ITF expression in NaCl–treated controls of all groups, SHR, WKY, Wistar, and WIab, was similar to basal levels of untreated rats as described previously.5 In the four brain regions mentioned above, no stained neurons (for c-Fos and c-Jun) or only single neurons (Krox-24) were found after intracerebroventricular injection of isotonic saline. This finding corresponded exactly to basal levels of untreated rats.5 Also, in other brain regions that showed no specific ITF expression after treatment with Ang II (100 ng), such as the cortex, isotonic saline did not induce any ITF expression above basal levels.
Ang II (100 ng ICV) induced the expression of the ITF c-Fos in the four above-mentioned brain regions of SHR, WKY, Wistar, and WIab rats (Fig 1⇓). Intracerebroventricular injections of NaCl did not induce any c-Fos expression that was different from the basal expression of single scattered cells in these regions.
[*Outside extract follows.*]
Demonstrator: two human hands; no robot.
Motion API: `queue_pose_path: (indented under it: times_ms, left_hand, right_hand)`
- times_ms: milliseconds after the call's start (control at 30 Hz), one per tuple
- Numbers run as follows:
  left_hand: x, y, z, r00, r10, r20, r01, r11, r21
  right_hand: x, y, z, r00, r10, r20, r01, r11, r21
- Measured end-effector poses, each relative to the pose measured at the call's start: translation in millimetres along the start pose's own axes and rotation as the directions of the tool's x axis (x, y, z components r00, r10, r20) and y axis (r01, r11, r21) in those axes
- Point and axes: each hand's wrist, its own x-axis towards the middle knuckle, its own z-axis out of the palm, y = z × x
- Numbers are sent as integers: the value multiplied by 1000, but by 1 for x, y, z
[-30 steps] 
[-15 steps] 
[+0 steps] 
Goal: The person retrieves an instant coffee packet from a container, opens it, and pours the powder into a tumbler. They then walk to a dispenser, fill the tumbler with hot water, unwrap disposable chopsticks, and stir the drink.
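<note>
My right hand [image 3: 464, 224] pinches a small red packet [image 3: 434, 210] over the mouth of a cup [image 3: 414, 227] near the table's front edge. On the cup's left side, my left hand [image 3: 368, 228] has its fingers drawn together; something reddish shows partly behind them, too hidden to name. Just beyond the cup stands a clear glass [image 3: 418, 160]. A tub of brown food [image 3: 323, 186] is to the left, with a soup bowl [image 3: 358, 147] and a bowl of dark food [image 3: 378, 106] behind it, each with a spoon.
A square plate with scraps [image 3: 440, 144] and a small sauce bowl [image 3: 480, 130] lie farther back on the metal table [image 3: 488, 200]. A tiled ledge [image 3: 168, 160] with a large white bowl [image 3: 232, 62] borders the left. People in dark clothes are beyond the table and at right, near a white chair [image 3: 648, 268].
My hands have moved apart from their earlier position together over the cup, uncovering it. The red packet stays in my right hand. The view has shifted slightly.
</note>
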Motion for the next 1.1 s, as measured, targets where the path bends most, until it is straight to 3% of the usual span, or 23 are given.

The Ang II–induced expression of c-Fos was significantly increased in SHR compared with WKY, Wistar, and WIab rats in all brain regions except the PVN, where SHR values were clearly elevated compared with those in WKY and Wistar rats but not significantly so because of high variability in the SHR group; values in WIab rats were significantly different from those in SHR. The c-Fos expression in WIab rats did not differ from that in normotensive rats (Table 2⇓ and Fig 2⇓). In other regions of the forebrain, such as the olfactory cortex or the nucleus accumbens, all rats exhibited c-Fos expression patterns that did not differ from basal levels of untreated rats.
c-Jun showed a more differential pattern of expression after intracerebroventricular injection of Ang II. All strains revealed an Ang II–induced expression of c-Jun in the SFO, MnPO, and PVN. In addition, SHR and WKY also exhibited c-Jun immunoreactivity in the SON (Fig 3⇓), whereas Wistar and WIab rats did not express c-Jun in this region. Since c-Jun was expressed in other areas of Wistar and WIab rat brains, its absence in the SON suggests a strain-specific regulation in this region.
c-Jun expression was significantly higher in all four brain areas of SHR than in those of WKY, Wistar, and WIab rats. No such differences could be detected in basally labeled regions such as the hippocampus or cortex. NaCl-treated control rats did not show any c-Jun expression above basal levels in any of these areas (Table 2⇑).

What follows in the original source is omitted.